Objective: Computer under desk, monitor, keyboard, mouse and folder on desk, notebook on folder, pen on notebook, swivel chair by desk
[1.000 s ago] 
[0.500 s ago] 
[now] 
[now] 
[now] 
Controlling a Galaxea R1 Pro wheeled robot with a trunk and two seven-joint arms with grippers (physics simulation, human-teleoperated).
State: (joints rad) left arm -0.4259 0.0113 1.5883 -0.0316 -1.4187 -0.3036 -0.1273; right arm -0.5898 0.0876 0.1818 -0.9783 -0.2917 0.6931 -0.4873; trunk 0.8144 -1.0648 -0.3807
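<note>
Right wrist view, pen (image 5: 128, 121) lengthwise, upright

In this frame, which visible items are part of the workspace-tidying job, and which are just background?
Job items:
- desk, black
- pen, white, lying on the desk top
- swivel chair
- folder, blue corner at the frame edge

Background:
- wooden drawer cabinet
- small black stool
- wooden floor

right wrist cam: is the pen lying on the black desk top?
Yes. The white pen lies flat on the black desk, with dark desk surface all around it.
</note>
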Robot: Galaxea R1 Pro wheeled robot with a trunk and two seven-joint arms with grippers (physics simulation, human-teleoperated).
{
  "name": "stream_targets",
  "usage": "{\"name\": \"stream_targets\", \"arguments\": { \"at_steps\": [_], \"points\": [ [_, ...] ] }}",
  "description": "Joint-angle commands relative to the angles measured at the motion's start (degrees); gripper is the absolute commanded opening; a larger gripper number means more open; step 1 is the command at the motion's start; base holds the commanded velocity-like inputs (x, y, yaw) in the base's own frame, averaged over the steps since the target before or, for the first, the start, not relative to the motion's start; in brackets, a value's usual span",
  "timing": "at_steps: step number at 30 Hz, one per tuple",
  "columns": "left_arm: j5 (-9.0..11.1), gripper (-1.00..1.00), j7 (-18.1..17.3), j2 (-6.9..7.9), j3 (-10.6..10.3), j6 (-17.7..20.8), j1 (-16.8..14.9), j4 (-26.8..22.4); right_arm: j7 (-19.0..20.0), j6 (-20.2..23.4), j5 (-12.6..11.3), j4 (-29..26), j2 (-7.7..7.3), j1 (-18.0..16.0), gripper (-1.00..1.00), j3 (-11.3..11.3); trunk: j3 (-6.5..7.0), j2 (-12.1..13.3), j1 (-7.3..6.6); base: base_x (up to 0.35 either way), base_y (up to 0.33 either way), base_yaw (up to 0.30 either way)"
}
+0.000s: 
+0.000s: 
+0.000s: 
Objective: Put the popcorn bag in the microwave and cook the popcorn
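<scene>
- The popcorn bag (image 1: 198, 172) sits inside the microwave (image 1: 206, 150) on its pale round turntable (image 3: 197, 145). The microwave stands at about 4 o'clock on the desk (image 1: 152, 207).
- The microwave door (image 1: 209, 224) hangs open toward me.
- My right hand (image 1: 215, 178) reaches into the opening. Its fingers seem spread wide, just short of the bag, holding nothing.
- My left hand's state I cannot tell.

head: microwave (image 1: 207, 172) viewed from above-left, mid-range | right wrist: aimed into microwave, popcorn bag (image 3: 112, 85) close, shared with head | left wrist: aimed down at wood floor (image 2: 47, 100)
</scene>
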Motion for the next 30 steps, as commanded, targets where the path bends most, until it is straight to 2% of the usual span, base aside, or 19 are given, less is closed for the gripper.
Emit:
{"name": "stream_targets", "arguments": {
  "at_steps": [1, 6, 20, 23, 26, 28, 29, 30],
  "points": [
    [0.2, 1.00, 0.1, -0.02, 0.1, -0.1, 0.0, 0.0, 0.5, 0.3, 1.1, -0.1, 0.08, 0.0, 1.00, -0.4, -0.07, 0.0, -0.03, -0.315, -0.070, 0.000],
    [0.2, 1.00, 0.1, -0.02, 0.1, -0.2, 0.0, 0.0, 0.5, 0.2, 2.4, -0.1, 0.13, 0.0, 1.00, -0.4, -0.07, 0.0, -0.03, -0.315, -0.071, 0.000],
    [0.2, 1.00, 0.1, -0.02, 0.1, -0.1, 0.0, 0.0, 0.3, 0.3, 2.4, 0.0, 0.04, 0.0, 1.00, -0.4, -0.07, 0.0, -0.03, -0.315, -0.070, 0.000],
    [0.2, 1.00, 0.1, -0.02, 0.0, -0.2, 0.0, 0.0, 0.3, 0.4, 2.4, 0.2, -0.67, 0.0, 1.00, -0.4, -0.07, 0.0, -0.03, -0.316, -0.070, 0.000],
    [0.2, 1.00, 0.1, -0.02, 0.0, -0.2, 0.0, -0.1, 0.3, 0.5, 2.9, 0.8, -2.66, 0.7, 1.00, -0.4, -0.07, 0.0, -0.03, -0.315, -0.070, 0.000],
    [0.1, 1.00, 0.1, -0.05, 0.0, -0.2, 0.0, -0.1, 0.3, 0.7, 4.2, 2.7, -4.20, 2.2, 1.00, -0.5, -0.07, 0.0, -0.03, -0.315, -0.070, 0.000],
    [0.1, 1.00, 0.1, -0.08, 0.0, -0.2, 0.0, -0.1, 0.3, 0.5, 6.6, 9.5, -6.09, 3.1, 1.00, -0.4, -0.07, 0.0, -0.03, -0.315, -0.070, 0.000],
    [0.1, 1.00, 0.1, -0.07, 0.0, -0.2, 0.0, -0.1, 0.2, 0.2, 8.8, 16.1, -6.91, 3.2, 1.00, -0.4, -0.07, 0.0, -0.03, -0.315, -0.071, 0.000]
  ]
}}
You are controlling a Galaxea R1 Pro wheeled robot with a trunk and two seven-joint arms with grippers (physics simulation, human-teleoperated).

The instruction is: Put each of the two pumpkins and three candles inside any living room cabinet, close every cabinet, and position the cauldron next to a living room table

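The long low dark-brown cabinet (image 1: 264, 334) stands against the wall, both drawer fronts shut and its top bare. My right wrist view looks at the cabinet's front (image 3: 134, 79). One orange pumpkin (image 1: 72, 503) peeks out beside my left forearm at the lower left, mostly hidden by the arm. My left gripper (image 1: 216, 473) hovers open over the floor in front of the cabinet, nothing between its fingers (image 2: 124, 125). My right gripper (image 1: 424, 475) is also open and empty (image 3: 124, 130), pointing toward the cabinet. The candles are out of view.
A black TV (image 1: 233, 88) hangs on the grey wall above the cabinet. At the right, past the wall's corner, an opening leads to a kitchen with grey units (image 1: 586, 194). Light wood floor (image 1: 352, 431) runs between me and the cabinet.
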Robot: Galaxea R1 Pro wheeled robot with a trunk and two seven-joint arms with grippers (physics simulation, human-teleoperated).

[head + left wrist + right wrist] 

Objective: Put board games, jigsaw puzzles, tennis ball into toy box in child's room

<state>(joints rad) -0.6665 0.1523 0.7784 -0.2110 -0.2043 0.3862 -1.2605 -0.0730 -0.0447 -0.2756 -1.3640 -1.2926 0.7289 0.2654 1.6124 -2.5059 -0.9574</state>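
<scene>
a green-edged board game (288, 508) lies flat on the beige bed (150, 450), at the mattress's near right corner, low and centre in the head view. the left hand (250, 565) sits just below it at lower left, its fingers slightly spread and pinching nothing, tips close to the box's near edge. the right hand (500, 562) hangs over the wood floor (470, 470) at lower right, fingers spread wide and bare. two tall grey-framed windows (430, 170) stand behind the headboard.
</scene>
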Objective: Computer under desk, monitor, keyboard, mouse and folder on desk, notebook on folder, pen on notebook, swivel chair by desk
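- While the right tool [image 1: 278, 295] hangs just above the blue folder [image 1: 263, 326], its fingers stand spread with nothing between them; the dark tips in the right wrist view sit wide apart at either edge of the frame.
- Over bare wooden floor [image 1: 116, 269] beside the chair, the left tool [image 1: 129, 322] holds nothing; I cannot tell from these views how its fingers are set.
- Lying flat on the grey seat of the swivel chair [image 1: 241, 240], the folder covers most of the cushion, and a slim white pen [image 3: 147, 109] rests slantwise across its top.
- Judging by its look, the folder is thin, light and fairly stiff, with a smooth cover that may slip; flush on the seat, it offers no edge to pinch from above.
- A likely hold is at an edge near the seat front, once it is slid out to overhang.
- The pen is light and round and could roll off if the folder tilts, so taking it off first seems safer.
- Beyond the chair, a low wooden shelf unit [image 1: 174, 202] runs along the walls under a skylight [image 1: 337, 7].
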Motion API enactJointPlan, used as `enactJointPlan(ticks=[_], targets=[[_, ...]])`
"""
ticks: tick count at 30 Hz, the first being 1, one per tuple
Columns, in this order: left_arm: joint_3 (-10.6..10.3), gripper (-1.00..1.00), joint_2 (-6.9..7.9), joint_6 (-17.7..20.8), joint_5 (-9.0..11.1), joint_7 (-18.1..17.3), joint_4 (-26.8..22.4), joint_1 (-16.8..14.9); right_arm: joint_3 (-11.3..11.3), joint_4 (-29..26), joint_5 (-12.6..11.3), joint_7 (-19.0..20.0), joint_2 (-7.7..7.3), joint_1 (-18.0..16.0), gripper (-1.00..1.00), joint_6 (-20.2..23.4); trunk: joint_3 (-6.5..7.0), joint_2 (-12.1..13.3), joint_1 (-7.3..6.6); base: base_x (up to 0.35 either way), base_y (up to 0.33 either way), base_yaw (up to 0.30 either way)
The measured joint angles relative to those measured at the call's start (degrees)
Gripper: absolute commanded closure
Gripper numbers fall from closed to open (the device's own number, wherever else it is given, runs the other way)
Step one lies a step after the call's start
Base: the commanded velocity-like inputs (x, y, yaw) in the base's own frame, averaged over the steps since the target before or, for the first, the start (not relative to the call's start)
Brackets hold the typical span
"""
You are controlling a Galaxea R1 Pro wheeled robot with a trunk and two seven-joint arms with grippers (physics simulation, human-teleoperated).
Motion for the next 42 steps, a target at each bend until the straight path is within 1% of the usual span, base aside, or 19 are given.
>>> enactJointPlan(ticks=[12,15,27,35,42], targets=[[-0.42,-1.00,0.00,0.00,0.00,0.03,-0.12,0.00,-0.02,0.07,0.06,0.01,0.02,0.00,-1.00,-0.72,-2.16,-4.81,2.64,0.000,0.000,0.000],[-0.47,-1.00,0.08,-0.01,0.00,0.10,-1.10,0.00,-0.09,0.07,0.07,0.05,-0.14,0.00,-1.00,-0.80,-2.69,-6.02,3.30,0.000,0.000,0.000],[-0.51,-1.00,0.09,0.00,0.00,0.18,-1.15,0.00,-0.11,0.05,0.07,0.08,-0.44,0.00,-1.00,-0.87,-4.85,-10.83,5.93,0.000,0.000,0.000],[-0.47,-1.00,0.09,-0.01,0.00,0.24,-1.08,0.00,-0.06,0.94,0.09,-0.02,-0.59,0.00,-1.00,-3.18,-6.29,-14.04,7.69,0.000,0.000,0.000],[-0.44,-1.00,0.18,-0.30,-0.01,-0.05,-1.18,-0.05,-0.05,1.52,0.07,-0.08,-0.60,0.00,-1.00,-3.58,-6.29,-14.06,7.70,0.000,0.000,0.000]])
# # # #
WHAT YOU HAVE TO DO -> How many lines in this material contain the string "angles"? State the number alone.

RESPONSE BOX -> 2